What is being asked: Reproduce exactly, from the data that follows, the line with "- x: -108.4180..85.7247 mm", the line with "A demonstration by", and every line that lies between them.

Entries supplied:
=== Begin Enclosure ===

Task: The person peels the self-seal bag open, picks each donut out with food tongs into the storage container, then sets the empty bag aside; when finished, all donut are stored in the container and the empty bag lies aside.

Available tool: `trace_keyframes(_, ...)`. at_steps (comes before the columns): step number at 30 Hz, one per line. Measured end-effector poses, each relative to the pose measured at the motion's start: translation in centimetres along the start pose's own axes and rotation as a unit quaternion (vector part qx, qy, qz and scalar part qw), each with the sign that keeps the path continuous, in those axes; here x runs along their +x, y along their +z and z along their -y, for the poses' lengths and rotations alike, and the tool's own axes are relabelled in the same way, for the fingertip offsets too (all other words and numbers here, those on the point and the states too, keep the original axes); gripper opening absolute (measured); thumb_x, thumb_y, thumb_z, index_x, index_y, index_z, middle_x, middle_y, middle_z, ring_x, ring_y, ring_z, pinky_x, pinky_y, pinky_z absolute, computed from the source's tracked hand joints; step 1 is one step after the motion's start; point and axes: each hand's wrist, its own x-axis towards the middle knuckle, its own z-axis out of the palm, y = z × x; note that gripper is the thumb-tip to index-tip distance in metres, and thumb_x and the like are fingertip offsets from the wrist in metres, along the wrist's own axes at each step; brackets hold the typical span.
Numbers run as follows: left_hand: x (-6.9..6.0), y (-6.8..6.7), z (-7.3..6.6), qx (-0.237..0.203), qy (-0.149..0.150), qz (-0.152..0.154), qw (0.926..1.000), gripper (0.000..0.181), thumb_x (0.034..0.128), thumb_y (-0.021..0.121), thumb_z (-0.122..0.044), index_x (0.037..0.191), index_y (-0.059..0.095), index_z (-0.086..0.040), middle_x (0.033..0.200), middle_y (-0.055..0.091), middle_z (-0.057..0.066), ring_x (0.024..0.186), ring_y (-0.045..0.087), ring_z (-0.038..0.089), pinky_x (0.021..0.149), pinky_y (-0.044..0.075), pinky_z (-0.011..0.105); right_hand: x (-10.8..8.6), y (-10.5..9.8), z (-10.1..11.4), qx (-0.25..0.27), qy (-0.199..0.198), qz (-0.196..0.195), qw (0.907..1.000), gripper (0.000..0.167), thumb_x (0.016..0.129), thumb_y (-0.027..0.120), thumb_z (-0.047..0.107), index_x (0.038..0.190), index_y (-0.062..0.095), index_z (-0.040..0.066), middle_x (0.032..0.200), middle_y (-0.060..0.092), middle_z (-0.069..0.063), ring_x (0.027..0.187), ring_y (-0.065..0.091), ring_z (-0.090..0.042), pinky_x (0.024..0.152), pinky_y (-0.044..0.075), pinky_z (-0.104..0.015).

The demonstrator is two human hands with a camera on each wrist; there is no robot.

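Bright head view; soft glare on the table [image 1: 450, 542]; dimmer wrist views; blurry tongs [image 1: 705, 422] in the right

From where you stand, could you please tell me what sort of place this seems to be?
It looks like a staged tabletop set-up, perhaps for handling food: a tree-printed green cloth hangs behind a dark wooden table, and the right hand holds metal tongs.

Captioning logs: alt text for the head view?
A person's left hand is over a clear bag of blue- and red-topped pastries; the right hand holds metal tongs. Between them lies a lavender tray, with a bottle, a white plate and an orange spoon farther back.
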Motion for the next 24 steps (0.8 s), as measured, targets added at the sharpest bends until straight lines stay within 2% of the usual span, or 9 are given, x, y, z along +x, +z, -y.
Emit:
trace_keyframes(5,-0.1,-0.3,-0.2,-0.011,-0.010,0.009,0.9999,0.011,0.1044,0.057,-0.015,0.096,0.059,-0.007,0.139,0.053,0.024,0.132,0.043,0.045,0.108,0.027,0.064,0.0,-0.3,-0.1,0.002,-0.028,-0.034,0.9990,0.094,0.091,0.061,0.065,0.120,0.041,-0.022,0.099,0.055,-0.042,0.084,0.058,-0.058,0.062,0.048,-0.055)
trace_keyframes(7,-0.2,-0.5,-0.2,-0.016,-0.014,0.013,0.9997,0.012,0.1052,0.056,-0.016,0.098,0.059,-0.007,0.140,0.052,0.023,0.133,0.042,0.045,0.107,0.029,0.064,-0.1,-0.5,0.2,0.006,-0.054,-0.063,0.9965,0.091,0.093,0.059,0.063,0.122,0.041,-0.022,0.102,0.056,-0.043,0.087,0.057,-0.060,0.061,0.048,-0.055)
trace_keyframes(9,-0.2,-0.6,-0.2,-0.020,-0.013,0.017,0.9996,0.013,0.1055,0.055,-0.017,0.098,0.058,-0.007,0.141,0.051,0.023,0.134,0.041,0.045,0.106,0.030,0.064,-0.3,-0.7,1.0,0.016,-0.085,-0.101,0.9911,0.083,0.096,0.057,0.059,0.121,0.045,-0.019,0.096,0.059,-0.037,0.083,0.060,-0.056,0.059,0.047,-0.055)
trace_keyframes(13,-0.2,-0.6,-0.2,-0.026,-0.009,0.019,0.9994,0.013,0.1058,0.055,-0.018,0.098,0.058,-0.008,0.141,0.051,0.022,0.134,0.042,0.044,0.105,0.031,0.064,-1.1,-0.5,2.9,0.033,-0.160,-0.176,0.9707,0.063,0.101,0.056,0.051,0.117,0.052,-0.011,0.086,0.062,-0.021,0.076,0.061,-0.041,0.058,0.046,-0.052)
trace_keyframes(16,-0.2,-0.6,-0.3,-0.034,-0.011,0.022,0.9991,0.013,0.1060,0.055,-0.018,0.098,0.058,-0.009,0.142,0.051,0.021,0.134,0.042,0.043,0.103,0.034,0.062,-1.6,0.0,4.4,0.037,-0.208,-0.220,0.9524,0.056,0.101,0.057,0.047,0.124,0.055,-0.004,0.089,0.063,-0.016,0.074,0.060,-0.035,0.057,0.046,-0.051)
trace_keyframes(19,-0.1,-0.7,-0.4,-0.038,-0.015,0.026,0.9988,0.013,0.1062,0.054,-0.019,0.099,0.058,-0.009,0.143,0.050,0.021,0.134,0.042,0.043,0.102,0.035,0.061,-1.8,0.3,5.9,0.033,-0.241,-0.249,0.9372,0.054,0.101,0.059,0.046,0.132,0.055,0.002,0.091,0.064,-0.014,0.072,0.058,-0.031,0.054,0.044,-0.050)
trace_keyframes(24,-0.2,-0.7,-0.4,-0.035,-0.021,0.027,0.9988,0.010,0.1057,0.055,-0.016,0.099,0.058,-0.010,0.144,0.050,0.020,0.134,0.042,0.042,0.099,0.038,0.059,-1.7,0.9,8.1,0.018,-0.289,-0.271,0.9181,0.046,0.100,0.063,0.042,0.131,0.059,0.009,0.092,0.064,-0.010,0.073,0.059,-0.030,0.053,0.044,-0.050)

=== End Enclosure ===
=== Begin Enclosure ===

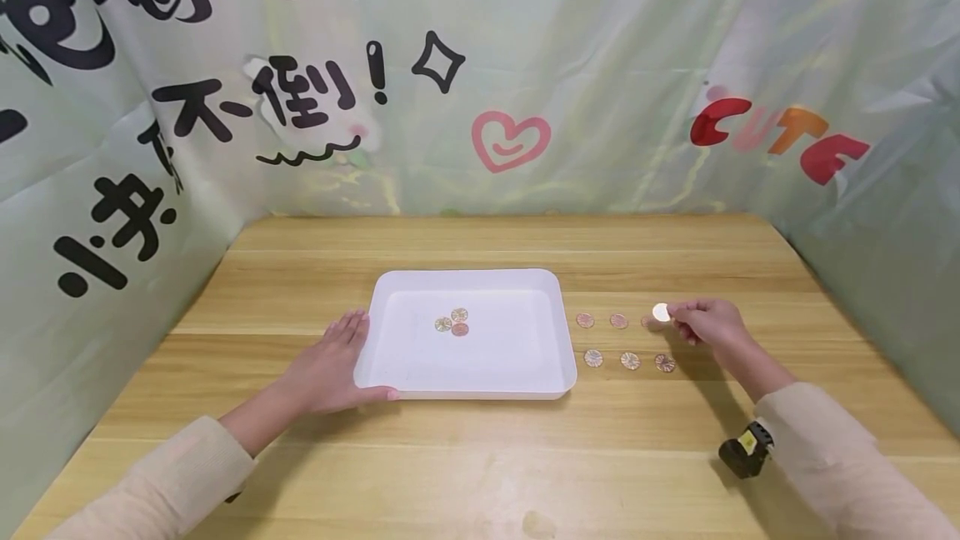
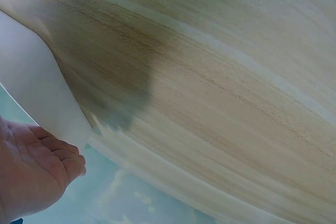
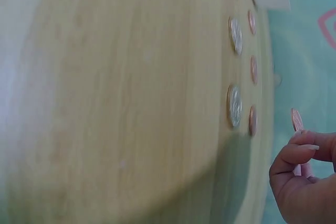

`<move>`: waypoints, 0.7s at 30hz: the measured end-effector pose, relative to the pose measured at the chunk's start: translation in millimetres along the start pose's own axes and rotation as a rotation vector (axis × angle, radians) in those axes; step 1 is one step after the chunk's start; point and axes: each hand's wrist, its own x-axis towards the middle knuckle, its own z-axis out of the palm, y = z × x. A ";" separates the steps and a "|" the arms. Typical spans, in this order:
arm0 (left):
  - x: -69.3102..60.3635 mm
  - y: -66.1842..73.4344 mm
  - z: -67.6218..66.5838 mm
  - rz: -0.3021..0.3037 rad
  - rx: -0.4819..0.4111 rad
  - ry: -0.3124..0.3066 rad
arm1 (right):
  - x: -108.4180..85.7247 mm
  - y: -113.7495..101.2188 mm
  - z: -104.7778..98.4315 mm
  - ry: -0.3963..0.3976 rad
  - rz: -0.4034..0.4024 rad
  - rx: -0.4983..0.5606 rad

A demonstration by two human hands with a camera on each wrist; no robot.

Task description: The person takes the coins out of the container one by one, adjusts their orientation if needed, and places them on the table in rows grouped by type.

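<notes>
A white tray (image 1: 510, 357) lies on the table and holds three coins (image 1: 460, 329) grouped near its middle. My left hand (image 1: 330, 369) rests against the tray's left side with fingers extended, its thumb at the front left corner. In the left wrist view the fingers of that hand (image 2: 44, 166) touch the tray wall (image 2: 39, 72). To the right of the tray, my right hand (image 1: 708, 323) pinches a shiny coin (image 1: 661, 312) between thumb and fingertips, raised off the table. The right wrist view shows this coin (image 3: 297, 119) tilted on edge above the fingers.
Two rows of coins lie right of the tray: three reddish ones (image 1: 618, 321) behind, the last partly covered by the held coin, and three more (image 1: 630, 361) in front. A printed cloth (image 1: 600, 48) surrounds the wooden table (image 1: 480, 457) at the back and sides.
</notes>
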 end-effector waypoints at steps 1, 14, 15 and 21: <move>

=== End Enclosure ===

Answer space:
  - x: -108.4180..85.7247 mm
  - y: -113.7495..101.2188 mm
  - z: -104.7778..98.4315 mm
  - ry: -0.3963..0.3976 rad
  - rz: -0.4034..0.4024 rad
  - rx: -0.4983..0.5606 rad

A demonstration by two human hands with a camera on each wrist; no robot.

No more output will be produced.